Thread: Suspected Postgres Datacorruption

Suspected Postgres Datacorruption

From
Sumeet Jauhar
Date:

Hi All ,


Can you please help me out with the following questions .

 

Our application is running on Postgres 7.4.X . I agree that this is a very old version of Postgres and we should have upgraded . The issue that we faced is that

 

1 . There was a system crash due to a hardware failure .

 

2 . When the system came up , we tried to insert a few records into the database . However at this point in time we saw that Postgres was taking a lot of CPU & memory .

 

Around 42% CPU consumption . This was a cause of concern .

 

3 . We re-indexed the database and it helped reduce the cpu & memory consumption .

 

My question is

 

A ) Isn’t Postgres database resilient enough to handle hardware system failure ? or it sometime results in a corrupt index for its tables ? I read on the Postgres site that hardware failure can cause corrupt indexes . Besides this are there any other scenario which may result in such corruption .

B) If there has been improvement / enhancements done by Postgres regarding the way it handles corrupt indexes can you please pass me more information  about the bug Id or some documentation on it ? Our application does not do any REINDEXING . I am in a dilemma if we should seriously incorporate it in our application .

 

I ideally want to push to a higher version of Postgres . If I can prove that there will be significant performance benefits and that crashes won’t occur then I will be able to present a strong case .

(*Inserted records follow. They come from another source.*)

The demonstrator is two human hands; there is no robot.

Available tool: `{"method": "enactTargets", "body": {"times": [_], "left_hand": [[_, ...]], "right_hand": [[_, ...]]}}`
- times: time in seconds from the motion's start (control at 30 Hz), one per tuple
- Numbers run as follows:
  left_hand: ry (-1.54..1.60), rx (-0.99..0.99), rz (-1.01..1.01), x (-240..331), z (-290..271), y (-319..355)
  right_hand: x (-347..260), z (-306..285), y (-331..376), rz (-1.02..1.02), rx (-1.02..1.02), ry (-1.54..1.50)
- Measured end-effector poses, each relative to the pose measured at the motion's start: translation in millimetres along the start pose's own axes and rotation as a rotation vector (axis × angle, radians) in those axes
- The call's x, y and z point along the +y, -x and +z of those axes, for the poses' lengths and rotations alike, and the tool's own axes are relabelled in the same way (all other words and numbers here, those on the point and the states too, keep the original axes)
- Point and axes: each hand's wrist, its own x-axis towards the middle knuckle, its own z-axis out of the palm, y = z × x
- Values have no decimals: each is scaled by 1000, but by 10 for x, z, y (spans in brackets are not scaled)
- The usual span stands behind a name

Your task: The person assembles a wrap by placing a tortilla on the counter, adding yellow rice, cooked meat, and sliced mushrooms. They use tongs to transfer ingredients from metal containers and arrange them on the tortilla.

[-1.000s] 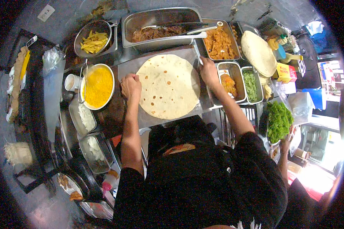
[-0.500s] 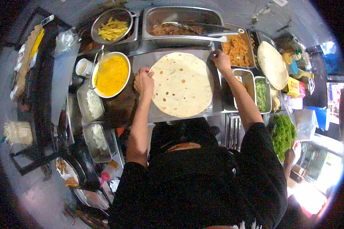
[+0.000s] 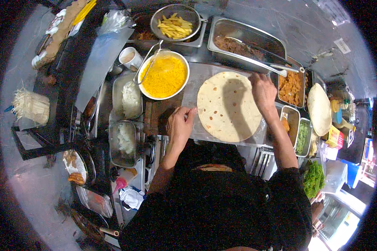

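A large round flour tortilla (image 3: 215,104) with brown spots lies flat on a sheet of translucent paper (image 3: 191,77) on the counter. A shadow falls across its right half. My left hand (image 3: 180,127) is at the tortilla's left edge, thumb and fingertips drawn together by the paper's margin; whatever is between them is too small to make out. At the upper right edge, my right hand (image 3: 264,94) has its fingers curled down against the tortilla's rim, and the fingertips are hidden under the hand.
Around the board stand a bowl of shredded yellow cheese (image 3: 164,79), a strainer of fries (image 3: 174,26), a deep meat pan (image 3: 238,46) with tongs, an orange filling tray (image 3: 291,90), and two white filling pans (image 3: 130,98). More tortillas (image 3: 319,109) and lettuce (image 3: 313,179) are at right.
The view has turned, shifting the scene rightward. My right hand has come in from the paper's far corner to the tortilla's edge. My left hand has slid lower and off the tortilla's rim.
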Motion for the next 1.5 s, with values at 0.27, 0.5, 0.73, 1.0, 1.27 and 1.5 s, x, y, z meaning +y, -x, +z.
{"method": "enactTargets", "body": {"times": [0.27,0.5,0.73,1.0,1.27,1.5], "left_hand": [[-199,632,172,-247,-771,-681],[-185,376,71,-322,-858,-747],[-361,156,10,-65,-817,-728],[-299,200,65,-203,-447,-886],[-60,285,116,-159,-350,-1148],[-92,65,153,123,-771,-1360]], "right_hand": [[-1846,-347,-859,-707,157,-291],[-2180,-56,-1249,-786,-105,51],[-2189,-174,-1240,-776,-129,105],[-2134,-214,-1067,-650,-188,-19],[-2027,-275,-1116,-464,-420,-294],[-1792,-233,-1213,-131,-539,-811]]}}
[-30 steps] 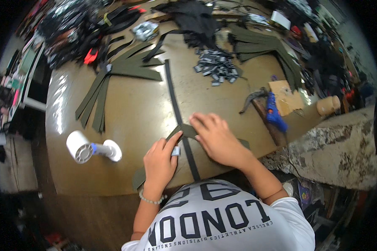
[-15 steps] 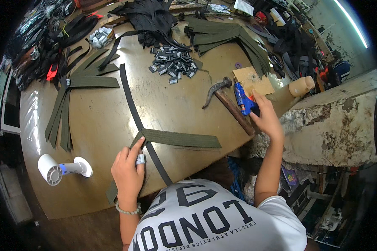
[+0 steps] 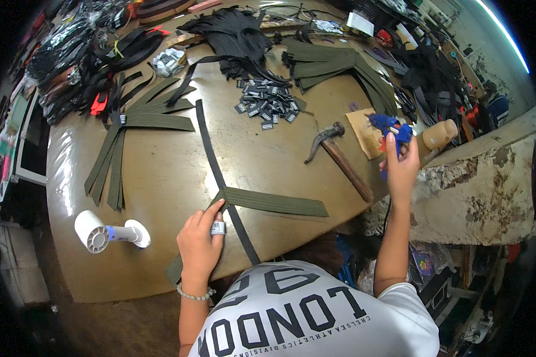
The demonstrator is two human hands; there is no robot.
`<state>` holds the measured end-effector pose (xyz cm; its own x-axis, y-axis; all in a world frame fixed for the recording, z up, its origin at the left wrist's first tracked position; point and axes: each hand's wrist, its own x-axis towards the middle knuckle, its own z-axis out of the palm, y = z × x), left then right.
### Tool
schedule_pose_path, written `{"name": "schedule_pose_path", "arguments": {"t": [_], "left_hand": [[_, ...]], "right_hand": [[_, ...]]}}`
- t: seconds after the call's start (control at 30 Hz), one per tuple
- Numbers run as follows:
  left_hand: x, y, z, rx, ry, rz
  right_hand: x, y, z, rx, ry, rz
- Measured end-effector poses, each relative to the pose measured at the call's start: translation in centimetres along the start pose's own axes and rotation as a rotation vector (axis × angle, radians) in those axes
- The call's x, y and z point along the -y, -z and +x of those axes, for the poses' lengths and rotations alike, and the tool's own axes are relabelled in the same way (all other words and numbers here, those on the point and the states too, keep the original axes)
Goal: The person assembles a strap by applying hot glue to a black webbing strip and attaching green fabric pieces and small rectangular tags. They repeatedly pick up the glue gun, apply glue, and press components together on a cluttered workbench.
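My right hand is closed around the handle of a blue glue gun, lifted near the table's right edge, its nozzle toward a tan board. My left hand lies on a folded olive-green webbing strap, its index fingertip pressing the fold. One strap end reaches right; the other passes under the hand toward the near edge. A thin black strip crosses beneath the fold. A small pale printed band sits at the left fingers; whether it is worn or held I cannot tell.
A hammer with a wooden handle lies left of the right hand. Small black labels are heaped farther back, below black straps. Green straps lie at left and back right. A white handheld fan rests at the left.
My right hand has taken hold of the glue gun and raised it off the table, away from the hammer. The left hand stays on the strap fold. The whole view has shifted slightly.
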<state>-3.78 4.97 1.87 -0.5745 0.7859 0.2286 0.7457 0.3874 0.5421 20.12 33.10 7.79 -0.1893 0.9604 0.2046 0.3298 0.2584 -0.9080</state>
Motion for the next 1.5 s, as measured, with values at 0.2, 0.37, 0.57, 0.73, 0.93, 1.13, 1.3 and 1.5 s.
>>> {"name": "schedule_pose_path", "arguments": {"t": [0.2,0.37,0.57,0.73,0.93,1.13,1.3,1.5], "left_hand": [[0.6,-0.4,-0.3,-0.028,-0.014,-0.014],[0.8,-0.3,-0.5,0.001,0.013,-0.02],[0.8,-0.2,-0.4,-0.017,-0.014,0.013],[0.8,-0.2,-0.5,-0.017,-0.007,-0.011],[0.7,-0.2,-0.5,-0.01,-0.01,0.022],[0.8,-0.2,-0.5,-0.004,-0.011,0.042],[0.8,-0.3,-0.5,-0.006,-0.014,0.046],[0.9,-0.3,-0.3,-0.03,-0.043,0.02]], "right_hand": [[4.9,-6.0,-4.2,0.638,0.002,0.209],[5.8,-10.4,-4.6,0.926,0.26,-0.055],[6.2,-13.4,-4.0,0.987,0.395,-0.234],[6.8,-14.0,-3.6,1.02,0.422,-0.351],[7.4,-13.8,-3.9,1.005,0.458,-0.448],[8.1,-12.2,-4.9,1.121,0.511,-0.464],[8.3,-11.5,-5.7,1.169,0.443,-0.481],[6.2,-7.5,-4.3,0.927,0.265,-0.253]]}}
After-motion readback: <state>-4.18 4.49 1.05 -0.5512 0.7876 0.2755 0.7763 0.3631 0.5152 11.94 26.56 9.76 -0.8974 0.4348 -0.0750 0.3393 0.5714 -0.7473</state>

Since my question is related to Performance & Data corruption i saw on the Postgres site that i should provide the following information


Addition Info :


CPU manufacturer and model : Intel's Itanium Processor 

Do you use a RAID controller? yes


PCIe SAS SmartArray P410i RAID Controller

PCIe SAS SmartArray P411 RAID Controller


Is is Write back caching enabled ?

    Total Cache Size (MB)............... 144
    Read Cache........................ N/A

    Write Cache....................... N/A

No of disks : 4


Have you ever set fsync=off in the postgresql config file?

#fsync = true                   # turns forced synchronization on or off

I never changed it .


Have you had any unexpected power loss lately? Replaced a failed RAID disk? Had an operating system crash?  Yes system crashed had occured .


Hope this information helps .


Regards,

Sumeet


Re: Suspected Postgres Datacorruption

From
Scott Marlowe
Date:
On Wed, Aug 3, 2011 at 1:35 AM, Sumeet Jauhar <sumeet.jauhar@gmail.com> wrote:
>
>
> Our application is running on Postgres 7.4.X . I agree that this is a very
> old version of Postgres and we should have upgraded . The issue that we
> faced is that

Wow, that is a very old version.  It has been out of maintenance for a
long time.  If there are data eating bugs in it they aren't gonna get
fixed.

> 1 . There was a system crash due to a hardware failure .
>
> 2 . When the system came up , we tried to insert a few records into the
> database . However at this point in time we saw that Postgres was taking a
> lot of CPU & memory .
>
> Around 42% CPU consumption . This was a cause of concern .
>
> 3 . We re-indexed the database and it helped reduce the cpu & memory
> consumption .
>
> My question is
>
> A ) Isn’t Postgres database resilient enough to handle hardware system
> failure ? or it sometime results in a corrupt index for its tables ? I read
> on the Postgres site that hardware failure can cause corrupt indexes .
> Besides this are there any other scenario which may result in such
> corruption .

Depends on the hardware failure.  If your RAID controller starts
writing garbage to the drive array, how exactly should postgresql fix
that?  OTOH, if you just have a big boom and the power supply goes
out, most the time you're fine.  Of course, if the drive subsystem is
lying about fsyncs, then postgresql can't guarantee your data anyway.
So, it really depends on your hardware.  Standard test to make sure
your hardware is ok is to install postgresql, start a lot of
transactions at once, and walk around back and pull the power plug.
If it comes back up a half dozen times without errors you're probably
ok, but hey, there could still be a corner case out there too.  Bonus
points if you initiate checkpoint that'll take a few minutes before
you pull the plug, increasing the chance you'll find problems.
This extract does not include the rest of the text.